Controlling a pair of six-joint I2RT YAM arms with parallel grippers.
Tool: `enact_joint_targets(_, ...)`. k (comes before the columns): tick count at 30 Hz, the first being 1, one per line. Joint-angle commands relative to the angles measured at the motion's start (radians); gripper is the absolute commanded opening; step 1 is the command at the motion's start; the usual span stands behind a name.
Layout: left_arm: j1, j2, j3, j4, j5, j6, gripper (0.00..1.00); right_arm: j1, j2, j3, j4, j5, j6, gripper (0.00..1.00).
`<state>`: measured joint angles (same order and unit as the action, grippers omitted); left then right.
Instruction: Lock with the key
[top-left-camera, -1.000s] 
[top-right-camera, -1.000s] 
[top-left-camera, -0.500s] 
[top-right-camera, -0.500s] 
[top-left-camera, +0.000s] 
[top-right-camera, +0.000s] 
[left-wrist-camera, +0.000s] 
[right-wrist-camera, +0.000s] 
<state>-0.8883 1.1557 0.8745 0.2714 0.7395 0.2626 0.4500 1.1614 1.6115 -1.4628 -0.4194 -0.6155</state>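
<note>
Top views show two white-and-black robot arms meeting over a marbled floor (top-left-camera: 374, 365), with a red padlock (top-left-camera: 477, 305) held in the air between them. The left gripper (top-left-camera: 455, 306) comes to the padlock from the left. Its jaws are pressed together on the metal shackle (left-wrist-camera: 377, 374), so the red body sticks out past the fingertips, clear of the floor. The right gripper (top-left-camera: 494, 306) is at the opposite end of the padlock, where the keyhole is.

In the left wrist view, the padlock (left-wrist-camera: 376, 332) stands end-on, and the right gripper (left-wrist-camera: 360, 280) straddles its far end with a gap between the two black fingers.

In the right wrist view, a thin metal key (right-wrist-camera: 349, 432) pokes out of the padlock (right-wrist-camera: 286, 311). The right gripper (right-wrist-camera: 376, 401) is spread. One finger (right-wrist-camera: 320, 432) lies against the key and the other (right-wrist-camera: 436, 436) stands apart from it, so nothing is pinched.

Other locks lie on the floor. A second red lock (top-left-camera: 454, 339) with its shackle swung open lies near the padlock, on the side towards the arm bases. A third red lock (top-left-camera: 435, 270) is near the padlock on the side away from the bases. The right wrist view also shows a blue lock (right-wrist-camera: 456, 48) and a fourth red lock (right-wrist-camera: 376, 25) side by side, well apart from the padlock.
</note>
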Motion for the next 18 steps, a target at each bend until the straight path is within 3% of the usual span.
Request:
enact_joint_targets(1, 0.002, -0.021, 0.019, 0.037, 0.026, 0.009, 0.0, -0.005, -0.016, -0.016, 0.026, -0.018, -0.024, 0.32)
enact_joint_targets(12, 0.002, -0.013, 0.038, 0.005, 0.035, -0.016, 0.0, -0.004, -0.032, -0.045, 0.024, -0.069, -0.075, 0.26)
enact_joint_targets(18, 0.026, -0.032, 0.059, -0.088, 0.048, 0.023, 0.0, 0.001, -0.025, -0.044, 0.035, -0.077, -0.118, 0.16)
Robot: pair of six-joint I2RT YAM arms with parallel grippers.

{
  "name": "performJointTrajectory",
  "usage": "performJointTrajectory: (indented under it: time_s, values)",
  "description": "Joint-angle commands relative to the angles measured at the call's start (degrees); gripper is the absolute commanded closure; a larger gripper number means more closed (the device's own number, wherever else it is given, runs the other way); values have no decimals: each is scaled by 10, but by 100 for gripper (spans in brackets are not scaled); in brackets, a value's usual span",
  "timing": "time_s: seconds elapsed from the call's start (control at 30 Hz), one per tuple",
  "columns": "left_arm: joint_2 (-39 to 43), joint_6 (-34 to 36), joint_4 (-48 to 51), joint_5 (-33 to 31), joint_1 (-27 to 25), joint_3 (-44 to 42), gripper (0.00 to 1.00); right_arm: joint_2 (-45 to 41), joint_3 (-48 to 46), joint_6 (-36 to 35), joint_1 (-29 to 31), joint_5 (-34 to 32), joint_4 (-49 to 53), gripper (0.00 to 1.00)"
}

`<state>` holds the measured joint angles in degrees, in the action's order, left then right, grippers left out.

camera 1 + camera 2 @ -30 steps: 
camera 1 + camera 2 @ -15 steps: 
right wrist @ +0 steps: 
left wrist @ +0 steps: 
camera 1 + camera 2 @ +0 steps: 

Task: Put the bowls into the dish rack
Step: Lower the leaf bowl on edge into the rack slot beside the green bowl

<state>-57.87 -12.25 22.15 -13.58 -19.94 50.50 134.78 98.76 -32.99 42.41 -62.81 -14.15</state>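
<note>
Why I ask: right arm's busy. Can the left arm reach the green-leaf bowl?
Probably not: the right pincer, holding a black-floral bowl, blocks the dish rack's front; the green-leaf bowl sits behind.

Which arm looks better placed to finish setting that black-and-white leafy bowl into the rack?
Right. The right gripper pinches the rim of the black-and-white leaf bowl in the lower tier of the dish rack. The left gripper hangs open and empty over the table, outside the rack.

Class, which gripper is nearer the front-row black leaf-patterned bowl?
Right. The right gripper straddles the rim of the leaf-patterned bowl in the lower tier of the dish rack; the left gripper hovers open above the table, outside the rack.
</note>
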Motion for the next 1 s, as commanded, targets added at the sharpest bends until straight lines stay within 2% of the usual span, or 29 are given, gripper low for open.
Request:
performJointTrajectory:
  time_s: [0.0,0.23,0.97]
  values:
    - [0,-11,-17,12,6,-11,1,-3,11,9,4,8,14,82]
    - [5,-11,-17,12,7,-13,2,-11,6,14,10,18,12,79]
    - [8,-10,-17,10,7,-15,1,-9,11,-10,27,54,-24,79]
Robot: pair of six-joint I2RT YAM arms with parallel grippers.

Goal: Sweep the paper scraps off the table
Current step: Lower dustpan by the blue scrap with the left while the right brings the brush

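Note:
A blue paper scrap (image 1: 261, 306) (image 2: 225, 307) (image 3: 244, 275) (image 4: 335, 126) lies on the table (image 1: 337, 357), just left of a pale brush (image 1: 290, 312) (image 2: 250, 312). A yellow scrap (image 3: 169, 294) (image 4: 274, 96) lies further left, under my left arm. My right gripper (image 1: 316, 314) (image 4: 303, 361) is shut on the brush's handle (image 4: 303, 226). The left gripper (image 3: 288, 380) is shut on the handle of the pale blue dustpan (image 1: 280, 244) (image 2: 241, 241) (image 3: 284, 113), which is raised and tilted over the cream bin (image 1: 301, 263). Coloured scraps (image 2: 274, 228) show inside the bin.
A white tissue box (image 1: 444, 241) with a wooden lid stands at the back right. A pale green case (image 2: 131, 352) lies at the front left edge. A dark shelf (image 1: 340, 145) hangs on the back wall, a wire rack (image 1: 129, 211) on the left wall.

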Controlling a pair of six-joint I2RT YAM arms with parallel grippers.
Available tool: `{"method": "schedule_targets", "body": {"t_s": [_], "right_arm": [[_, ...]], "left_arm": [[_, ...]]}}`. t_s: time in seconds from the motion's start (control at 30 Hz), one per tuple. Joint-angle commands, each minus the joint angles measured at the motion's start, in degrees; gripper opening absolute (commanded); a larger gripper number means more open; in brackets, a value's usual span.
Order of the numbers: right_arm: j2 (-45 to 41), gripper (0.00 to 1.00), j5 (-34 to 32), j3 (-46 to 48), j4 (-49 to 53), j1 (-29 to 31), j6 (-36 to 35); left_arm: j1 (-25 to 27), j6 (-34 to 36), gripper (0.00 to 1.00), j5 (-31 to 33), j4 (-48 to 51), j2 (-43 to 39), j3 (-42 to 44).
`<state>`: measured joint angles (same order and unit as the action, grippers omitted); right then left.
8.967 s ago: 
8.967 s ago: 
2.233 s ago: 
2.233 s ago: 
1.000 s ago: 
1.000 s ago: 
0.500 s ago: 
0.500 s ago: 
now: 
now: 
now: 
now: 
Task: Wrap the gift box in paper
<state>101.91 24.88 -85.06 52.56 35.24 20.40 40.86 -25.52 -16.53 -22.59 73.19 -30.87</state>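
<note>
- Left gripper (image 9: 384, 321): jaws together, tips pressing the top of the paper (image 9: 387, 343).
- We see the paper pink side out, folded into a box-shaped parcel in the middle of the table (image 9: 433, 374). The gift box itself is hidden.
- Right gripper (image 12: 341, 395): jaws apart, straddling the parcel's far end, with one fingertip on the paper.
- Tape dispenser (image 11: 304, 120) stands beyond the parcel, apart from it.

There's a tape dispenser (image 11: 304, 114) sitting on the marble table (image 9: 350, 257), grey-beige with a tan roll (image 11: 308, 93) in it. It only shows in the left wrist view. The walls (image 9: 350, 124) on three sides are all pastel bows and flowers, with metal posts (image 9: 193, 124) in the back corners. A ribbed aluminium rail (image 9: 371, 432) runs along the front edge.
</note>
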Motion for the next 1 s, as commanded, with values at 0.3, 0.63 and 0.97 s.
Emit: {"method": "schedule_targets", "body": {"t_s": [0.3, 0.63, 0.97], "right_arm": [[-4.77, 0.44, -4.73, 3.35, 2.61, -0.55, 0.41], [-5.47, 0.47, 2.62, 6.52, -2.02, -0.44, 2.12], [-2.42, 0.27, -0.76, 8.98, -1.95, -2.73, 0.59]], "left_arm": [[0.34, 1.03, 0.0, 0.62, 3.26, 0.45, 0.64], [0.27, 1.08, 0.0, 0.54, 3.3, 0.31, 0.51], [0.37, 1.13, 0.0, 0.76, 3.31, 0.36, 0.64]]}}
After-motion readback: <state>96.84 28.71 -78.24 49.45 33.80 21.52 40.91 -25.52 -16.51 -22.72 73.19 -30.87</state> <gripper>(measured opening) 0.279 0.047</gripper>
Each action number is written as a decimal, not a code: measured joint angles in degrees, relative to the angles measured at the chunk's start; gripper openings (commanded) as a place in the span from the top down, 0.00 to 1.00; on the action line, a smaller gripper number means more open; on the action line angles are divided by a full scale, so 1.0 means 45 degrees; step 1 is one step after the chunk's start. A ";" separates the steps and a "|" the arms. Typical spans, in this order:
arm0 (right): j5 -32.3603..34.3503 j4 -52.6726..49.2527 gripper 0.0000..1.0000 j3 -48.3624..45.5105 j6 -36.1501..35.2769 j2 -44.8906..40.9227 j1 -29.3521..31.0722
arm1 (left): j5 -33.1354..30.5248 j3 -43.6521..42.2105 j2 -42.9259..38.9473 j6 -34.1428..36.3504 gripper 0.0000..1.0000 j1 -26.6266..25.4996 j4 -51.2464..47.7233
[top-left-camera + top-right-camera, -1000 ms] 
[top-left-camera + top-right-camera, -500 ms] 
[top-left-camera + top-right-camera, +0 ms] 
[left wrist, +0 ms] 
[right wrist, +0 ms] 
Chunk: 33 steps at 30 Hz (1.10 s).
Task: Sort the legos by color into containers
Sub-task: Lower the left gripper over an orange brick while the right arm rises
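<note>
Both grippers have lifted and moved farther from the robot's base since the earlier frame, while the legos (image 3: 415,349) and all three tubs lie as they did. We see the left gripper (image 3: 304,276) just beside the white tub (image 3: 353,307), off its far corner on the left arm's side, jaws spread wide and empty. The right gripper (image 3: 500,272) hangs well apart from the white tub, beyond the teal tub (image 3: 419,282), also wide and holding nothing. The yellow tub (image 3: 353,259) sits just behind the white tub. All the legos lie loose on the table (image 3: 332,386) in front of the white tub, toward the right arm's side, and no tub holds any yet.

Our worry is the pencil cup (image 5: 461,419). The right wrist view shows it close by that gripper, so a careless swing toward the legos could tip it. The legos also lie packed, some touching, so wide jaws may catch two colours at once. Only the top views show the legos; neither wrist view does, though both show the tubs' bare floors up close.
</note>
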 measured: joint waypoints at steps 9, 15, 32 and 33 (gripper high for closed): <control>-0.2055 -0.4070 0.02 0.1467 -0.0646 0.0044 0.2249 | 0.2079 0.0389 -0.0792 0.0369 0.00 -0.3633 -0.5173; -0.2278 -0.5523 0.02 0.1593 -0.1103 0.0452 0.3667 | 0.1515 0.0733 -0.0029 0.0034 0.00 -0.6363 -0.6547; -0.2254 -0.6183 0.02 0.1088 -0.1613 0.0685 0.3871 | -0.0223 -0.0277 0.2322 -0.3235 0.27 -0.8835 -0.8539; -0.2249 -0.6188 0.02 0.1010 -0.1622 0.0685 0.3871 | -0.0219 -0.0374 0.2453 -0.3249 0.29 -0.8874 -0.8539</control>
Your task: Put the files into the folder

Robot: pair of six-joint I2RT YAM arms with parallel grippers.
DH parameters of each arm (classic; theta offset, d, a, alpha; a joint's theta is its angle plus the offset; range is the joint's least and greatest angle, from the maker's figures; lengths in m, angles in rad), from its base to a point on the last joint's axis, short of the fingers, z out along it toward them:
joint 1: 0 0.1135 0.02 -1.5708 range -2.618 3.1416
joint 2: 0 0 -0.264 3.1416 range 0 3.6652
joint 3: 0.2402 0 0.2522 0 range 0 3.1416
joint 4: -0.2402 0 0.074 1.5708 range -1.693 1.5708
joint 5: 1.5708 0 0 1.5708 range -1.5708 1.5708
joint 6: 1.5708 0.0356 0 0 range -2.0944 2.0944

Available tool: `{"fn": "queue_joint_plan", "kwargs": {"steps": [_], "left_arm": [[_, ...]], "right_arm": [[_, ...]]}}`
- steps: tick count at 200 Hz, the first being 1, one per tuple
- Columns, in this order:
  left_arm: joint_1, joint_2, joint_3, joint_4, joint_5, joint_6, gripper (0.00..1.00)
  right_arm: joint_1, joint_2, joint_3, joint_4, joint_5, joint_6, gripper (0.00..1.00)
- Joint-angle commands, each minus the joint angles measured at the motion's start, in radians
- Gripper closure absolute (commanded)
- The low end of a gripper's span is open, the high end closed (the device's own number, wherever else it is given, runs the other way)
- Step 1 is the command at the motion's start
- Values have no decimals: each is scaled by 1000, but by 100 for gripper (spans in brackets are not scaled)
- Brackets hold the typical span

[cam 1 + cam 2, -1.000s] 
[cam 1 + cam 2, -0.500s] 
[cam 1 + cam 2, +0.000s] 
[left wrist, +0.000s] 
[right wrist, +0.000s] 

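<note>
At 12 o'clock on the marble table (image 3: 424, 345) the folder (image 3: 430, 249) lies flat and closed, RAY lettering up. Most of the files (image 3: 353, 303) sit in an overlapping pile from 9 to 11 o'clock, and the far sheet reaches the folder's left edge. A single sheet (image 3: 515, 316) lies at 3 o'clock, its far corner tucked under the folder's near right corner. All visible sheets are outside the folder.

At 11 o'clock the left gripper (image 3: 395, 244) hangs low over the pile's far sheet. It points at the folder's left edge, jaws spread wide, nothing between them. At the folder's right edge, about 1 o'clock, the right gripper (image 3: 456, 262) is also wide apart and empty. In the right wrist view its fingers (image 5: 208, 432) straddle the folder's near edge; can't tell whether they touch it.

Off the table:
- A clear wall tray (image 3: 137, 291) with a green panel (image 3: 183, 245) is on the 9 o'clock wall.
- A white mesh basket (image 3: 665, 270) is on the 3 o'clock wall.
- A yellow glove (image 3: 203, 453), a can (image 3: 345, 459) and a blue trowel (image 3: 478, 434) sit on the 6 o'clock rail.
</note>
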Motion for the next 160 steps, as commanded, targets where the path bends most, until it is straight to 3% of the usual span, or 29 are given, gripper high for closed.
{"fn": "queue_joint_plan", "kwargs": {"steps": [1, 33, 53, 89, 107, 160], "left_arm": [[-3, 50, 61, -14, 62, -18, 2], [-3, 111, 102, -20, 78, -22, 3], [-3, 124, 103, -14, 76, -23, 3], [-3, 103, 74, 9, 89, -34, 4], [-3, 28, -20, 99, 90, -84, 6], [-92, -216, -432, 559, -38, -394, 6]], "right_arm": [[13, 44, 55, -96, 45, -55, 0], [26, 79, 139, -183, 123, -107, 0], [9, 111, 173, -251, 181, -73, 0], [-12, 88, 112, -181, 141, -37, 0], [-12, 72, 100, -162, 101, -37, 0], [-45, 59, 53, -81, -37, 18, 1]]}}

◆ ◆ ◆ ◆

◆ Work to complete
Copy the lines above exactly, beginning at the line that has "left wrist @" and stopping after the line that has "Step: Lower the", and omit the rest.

◆ Exercise response
left wrist @ +0 steps: 
camera 1 + camera 2 @ +0 steps: 

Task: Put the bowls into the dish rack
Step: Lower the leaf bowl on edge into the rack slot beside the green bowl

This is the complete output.